Os gramofones eram muito usados nos tradicionais bailinhos

As vitrolas dos bailinhos na garagem de que Marilda fala, já apareceram como  recursos de quem não sabia tocar instrumentos e cantar nas serestas que se faziam antes, para as conquistas amorosas. O telefone de discar, citado por ela, também foi novidade que demorou  a chegar no nosso Interior. Os poucos telefones  de nossa época eram aqueles de manivela, o de parede e o de mesa. A telefonista não só providenciava a ligação, como bastava dizer-lhe com quem queria falar que ela sabia o número do assinante e estes números, em Itápolis e grande parte do Interior, tinham no máximo dois dígitos; lembro-me que o telefone da Prefeitura Municipal era de número 1, do Hospital de Misericórdia, era o de nº 3, o do Zezé Celli, nosso querido barbeiro, era 36.. Em Itápolis havia duas telefonistas em turnos diferentes e muitas vezes, ao atender um pedido de ligação, informavam ao assinante que a pessoa com quem ele pretendia falar estava viajando ou tinha acabado de sair (certamente ele havia ligado há pouco dizendo ao seu interlocutor "Estou indo aí!" - isto quer dizer, a telefonista ouvia todas as conversas). O cúmulo desta destreza fofocalizada  era o caso do meu barbeiro que ligava para a telefonista e pedia "liga pro meu tio Antônio!", ela conhecia a voz do freguês e sabia de cor o telefone do "tio Antônio".  Minhas reminiscências, assim como as dos meus  contemporâneos ainda vivos, certamente incluem o Almanaque Capivarol, infalível como oferta gratuita nos balcões das farmácias. 

E por falar em farmácia, sou do tempo em que, apesar das reformas ortográficas, ainda se liam nas fachadas dos estabelecimentos, alguns letreiros já meio apagados: “MÁCHINA DE ARROZ”, do Lucato, na esquina da Av. FlorêncioTerra com a rua 13 de Maio; “MÁCCHINA DE BENEFICIAMENTO DE CAFÉ”,  do Carlos Vessoni, num grande terreno da Av. XV de Novembro, já na Vila Nova.   PHARMÁCIA  CONFIANÇA, de Euraclides de Oliveira, na rua José Bonifácio, esquina com a Av. Campos Salles.
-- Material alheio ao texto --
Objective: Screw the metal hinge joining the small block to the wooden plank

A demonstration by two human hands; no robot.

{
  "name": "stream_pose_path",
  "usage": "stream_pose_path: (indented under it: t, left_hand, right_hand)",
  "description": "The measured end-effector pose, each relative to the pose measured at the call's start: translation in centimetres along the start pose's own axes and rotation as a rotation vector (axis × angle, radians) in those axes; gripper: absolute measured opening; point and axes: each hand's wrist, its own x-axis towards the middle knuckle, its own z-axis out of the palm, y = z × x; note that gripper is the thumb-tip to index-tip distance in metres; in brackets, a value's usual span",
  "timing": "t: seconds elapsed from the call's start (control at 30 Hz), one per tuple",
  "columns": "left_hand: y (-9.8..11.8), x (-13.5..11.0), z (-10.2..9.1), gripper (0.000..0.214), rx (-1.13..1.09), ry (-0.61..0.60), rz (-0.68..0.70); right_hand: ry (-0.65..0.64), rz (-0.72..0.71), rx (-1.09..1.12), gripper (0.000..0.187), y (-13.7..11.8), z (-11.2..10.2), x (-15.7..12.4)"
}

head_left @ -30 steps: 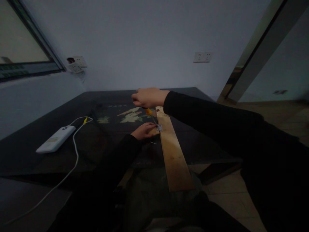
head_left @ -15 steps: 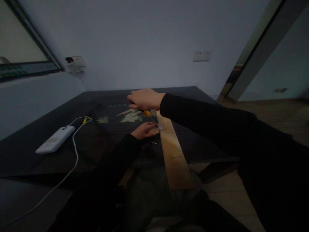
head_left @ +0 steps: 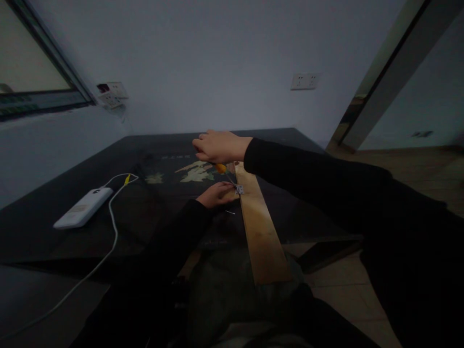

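Note:
My right hand (head_left: 222,146) is closed around the handle of a screwdriver (head_left: 220,168), whose orange-yellow lower part shows below the fist. Its thin shaft slants down to a small silver metal hinge (head_left: 239,189) on a long wooden board (head_left: 263,232). Beside the hinge, my left hand (head_left: 216,195) has its fingers drawn together at the screwdriver's tip. A tan wooden piece (head_left: 230,196) shows partly under those fingers; what they pinch is too small to make out. A small screw (head_left: 230,212) lies on the table just below the left hand.
The black table (head_left: 174,217) has a painted leaf pattern and meets the wall at the back. At left lies a white power bank (head_left: 84,208) with a white cable (head_left: 115,227) running off the near edge. The board overhangs the near edge, above my lap.
My right hand has turned slightly and shifted a little to the right on the screwdriver. The left hand, hinge and board keep their places; the view has tilted slightly.

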Motion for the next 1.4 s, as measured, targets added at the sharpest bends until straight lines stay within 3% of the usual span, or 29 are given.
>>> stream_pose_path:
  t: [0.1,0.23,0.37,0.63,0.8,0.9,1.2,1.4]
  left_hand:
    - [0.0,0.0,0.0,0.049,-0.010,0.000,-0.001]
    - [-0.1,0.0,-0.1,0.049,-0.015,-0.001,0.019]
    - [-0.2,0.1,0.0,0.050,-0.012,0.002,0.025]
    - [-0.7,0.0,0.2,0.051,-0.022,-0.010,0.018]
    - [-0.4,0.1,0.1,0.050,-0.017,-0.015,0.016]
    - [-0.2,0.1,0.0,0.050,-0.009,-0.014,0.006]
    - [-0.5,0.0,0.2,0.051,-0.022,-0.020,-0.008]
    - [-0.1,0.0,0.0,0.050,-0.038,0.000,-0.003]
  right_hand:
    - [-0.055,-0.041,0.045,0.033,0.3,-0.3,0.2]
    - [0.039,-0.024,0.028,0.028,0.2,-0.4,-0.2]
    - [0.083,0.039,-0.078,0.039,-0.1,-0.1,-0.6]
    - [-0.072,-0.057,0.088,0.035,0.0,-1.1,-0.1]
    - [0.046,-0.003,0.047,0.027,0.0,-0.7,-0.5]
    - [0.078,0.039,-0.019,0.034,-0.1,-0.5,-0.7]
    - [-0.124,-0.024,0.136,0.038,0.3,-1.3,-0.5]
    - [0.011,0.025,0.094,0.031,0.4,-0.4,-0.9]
Quando ingressei, já no ano de 1952, na Faculdade de Filosofia, Ciências e Letras da USP, no saguão de entrada ainda estavam expostos os solenes quadros de formatura de turmas passadas. Em alguns deles ainda se via escrito:  CURSO DE GEOGRAPHIA, CURSO DE PHYSICA, CURSO DE CHIMICA. Foi por isto que um certo candidato ao vestibular, quando fazia sua inscrição, respondeu à funcionária que queria saber em que curso pretendia ser admitido: - Curso de Chímica, sempre gostei de chímica!

A funcionária sorrindo corrigiu: - Não de diz chímica, você deve dizer química!  E o moço surpreso perguntou: ---- Então o meu nome não é Chagas?